→ DATASET EXCERPTS:

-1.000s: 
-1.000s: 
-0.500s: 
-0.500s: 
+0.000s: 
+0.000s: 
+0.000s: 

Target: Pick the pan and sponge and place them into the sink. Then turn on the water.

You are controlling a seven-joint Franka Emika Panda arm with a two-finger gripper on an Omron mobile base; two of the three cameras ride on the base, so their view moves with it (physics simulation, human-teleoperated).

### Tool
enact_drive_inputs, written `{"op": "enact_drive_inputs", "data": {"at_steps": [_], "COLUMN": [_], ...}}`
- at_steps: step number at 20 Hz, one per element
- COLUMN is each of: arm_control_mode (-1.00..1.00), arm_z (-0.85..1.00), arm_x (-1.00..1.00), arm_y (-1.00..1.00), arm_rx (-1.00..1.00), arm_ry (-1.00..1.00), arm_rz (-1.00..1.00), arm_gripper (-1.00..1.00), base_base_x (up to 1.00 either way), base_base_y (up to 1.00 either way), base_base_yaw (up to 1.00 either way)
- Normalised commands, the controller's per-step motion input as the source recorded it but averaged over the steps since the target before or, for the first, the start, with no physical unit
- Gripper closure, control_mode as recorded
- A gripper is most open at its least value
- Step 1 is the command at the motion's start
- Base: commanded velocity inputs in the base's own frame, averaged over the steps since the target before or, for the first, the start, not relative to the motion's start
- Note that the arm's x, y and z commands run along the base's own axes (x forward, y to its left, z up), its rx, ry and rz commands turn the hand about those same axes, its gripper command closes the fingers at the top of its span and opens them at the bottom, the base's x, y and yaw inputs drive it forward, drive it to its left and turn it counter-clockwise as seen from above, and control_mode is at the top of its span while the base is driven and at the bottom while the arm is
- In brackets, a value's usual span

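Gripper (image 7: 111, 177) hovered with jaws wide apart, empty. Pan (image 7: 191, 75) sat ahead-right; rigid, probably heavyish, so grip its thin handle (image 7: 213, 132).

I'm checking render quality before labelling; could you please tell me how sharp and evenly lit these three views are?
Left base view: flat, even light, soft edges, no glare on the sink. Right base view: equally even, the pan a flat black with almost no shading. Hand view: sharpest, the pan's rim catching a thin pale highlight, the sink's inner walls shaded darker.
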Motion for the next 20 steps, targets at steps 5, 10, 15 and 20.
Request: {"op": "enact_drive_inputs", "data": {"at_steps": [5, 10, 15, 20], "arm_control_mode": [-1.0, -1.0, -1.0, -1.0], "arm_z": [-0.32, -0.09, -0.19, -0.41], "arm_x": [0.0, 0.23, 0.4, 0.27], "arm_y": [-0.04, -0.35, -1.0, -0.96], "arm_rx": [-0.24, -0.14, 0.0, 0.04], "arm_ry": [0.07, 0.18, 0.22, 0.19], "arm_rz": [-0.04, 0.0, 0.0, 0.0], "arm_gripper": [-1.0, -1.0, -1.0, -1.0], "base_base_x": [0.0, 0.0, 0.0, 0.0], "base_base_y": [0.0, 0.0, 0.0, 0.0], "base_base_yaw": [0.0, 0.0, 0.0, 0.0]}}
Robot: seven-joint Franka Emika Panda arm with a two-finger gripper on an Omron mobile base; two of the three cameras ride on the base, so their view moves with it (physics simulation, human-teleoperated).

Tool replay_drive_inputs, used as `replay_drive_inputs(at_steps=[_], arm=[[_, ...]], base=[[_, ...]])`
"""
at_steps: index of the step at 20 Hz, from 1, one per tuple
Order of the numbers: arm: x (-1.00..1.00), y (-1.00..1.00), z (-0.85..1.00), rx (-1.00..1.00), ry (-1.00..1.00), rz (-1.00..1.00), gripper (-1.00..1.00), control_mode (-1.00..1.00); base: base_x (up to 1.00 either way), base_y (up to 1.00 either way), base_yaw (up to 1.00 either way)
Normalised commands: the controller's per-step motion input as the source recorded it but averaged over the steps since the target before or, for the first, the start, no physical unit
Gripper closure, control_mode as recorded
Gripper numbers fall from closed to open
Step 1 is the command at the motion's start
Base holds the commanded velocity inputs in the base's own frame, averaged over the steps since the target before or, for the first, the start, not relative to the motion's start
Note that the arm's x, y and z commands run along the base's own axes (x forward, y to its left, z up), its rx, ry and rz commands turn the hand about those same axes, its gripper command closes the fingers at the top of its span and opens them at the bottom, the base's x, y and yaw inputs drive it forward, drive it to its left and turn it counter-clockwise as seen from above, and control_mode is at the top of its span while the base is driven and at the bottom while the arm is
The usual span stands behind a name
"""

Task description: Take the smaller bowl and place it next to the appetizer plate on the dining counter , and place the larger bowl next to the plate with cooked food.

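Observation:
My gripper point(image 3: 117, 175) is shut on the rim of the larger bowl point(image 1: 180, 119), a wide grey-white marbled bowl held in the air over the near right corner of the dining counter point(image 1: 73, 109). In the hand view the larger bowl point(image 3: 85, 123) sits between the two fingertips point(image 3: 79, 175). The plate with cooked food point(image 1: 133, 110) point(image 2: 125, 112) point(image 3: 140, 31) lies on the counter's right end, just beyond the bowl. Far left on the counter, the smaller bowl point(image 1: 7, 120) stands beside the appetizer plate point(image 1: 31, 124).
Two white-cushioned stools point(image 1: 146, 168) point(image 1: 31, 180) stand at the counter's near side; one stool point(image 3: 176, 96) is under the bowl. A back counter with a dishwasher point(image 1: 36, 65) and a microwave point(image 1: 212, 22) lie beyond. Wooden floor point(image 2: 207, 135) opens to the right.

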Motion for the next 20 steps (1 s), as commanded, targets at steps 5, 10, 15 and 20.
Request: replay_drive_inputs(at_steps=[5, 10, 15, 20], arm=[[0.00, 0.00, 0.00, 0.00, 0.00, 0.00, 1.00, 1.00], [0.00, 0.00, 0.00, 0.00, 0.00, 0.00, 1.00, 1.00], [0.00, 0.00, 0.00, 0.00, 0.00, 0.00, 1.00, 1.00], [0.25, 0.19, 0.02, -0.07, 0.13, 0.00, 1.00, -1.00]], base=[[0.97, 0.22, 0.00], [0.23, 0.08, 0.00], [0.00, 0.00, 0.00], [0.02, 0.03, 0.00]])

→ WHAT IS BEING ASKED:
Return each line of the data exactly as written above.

→ TASK RESULT:
-1.000s: 
-1.000s: 
-0.500s: 
-0.500s: 
+0.000s: 
+0.000s: 
+0.000s: 

Target: Pick the pan and sponge and place them into the sink. Then turn on the water.

You are controlling a seven-joint Franka Emika Panda arm with a two-finger gripper on an Omron mobile base; two of the three cameras ride on the base, so their view moves with it (physics simulation, human-teleoperated).

### Tool
enact_drive_inputs, written `{"op": "enact_drive_inputs", "data": {"at_steps": [_], "COLUMN": [_], ...}}`
- at_steps: step number at 20 Hz, one per element
- COLUMN is each of: arm_control_mode (-1.00..1.00), arm_z (-0.85..1.00), arm_x (-1.00..1.00), arm_y (-1.00..1.00), arm_rx (-1.00..1.00), arm_ry (-1.00..1.00), arm_rz (-1.00..1.00), arm_gripper (-1.00..1.00), base_base_x (up to 1.00 either way), base_base_y (up to 1.00 either way), base_base_yaw (up to 1.00 either way)
- Normalised commands, the controller's per-step motion input as the source recorded it but averaged over the steps since the target before or, for the first, the start, with no physical unit
- Gripper closure, control_mode as recorded
- A gripper is most open at its least value
- Step 1 is the command at the motion's start
- Base: commanded velocity inputs in the base's own frame, averaged over the steps since the target before or, for the first, the start, not relative to the motion's start
- Note that the arm's x, y and z commands run along the base's own axes (x forward, y to its left, z up), its rx, ry and rz commands turn the hand about those same axes, its gripper command closes the fingers at the top of its span and opens them at the bottom, the base's x, y and yaw inputs drive it forward, drive it to its left and turn it counter-clockwise as seen from above, and control_mode is at the top of its span while the base is driven and at the bottom while the arm is
- In brackets, a value's usual span

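Gripper (image 7: 111, 177) hovered with jaws wide apart, empty. Pan (image 7: 191, 75) sat ahead-right; rigid, probably heavyish, so grip its thin handle (image 7: 213, 132).

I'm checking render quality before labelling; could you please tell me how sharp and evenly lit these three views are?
Left base view: flat, even light, soft edges, no glare on the sink. Right base view: equally even, the pan a flat black with almost no shading. Hand view: sharpest, the pan's rim catching a thin pale highlight, the sink's inner walls shaded darker.
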Motion for the next 20 steps, targets at steps 5, 10, 15 and 20.
Request: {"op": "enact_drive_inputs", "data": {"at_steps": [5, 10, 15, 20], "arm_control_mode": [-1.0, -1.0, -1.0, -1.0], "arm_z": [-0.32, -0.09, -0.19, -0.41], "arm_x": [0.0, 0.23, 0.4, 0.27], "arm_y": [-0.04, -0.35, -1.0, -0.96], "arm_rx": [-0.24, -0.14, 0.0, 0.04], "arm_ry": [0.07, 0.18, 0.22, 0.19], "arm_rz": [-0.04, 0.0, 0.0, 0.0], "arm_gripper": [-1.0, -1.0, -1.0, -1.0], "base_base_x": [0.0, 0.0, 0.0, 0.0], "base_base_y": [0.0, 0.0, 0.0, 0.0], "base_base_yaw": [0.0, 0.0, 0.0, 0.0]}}
Robot: seven-joint Franka Emika Panda arm with a two-finger gripper on an Omron mobile base; two of the three cameras ride on the base, so their view moves with it (physics simulation, human-teleoperated).

Tool replay_drive_inputs, used as `replay_drive_inputs(at_steps=[_], arm=[[_, ...]], base=[[_, ...]])`
"""
at_steps: index of the step at 20 Hz, from 1, one per tuple
Order of the numbers: arm: x (-1.00..1.00), y (-1.00..1.00), z (-0.85..1.00), rx (-1.00..1.00), ry (-1.00..1.00), rz (-1.00..1.00), gripper (-1.00..1.00), control_mode (-1.00..1.00); base: base_x (up to 1.00 either way), base_y (up to 1.00 either way), base_yaw (up to 1.00 either way)
Normalised commands: the controller's per-step motion input as the source recorded it but averaged over the steps since the target before or, for the first, the start, no physical unit
Gripper closure, control_mode as recorded
Gripper numbers fall from closed to open
Step 1 is the command at the motion's start
Base holds the commanded velocity inputs in the base's own frame, averaged over the steps since the target before or, for the first, the start, not relative to the motion's start
Note that the arm's x, y and z commands run along the base's own axes (x forward, y to its left, z up), its rx, ry and rz commands turn the hand about those same axes, its gripper command closes the fingers at the top of its span and opens them at the bottom, the base's x, y and yaw inputs drive it forward, drive it to its left and turn it counter-clockwise as seen from above, and control_mode is at the top of its span while the base is driven and at the bottom while the arm is
The usual span stands behind a name
"""

Task description: Take the smaller bowl and place it next to the appetizer plate on the dining counter , and place the larger bowl next to the plate with cooked food.

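Observation:
My gripper point(image 3: 117, 175) is shut on the rim of the larger bowl point(image 1: 180, 119), a wide grey-white marbled bowl held in the air over the near right corner of the dining counter point(image 1: 73, 109). In the hand view the larger bowl point(image 3: 85, 123) sits between the two fingertips point(image 3: 79, 175). The plate with cooked food point(image 1: 133, 110) point(image 2: 125, 112) point(image 3: 140, 31) lies on the counter's right end, just beyond the bowl. Far left on the counter, the smaller bowl point(image 1: 7, 120) stands beside the appetizer plate point(image 1: 31, 124).
Two white-cushioned stools point(image 1: 146, 168) point(image 1: 31, 180) stand at the counter's near side; one stool point(image 3: 176, 96) is under the bowl. A back counter with a dishwasher point(image 1: 36, 65) and a microwave point(image 1: 212, 22) lie beyond. Wooden floor point(image 2: 207, 135) opens to the right.
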
Motion for the next 20 steps (1 s), as commanded, targets at steps 5, 10, 15 and 20.
Request: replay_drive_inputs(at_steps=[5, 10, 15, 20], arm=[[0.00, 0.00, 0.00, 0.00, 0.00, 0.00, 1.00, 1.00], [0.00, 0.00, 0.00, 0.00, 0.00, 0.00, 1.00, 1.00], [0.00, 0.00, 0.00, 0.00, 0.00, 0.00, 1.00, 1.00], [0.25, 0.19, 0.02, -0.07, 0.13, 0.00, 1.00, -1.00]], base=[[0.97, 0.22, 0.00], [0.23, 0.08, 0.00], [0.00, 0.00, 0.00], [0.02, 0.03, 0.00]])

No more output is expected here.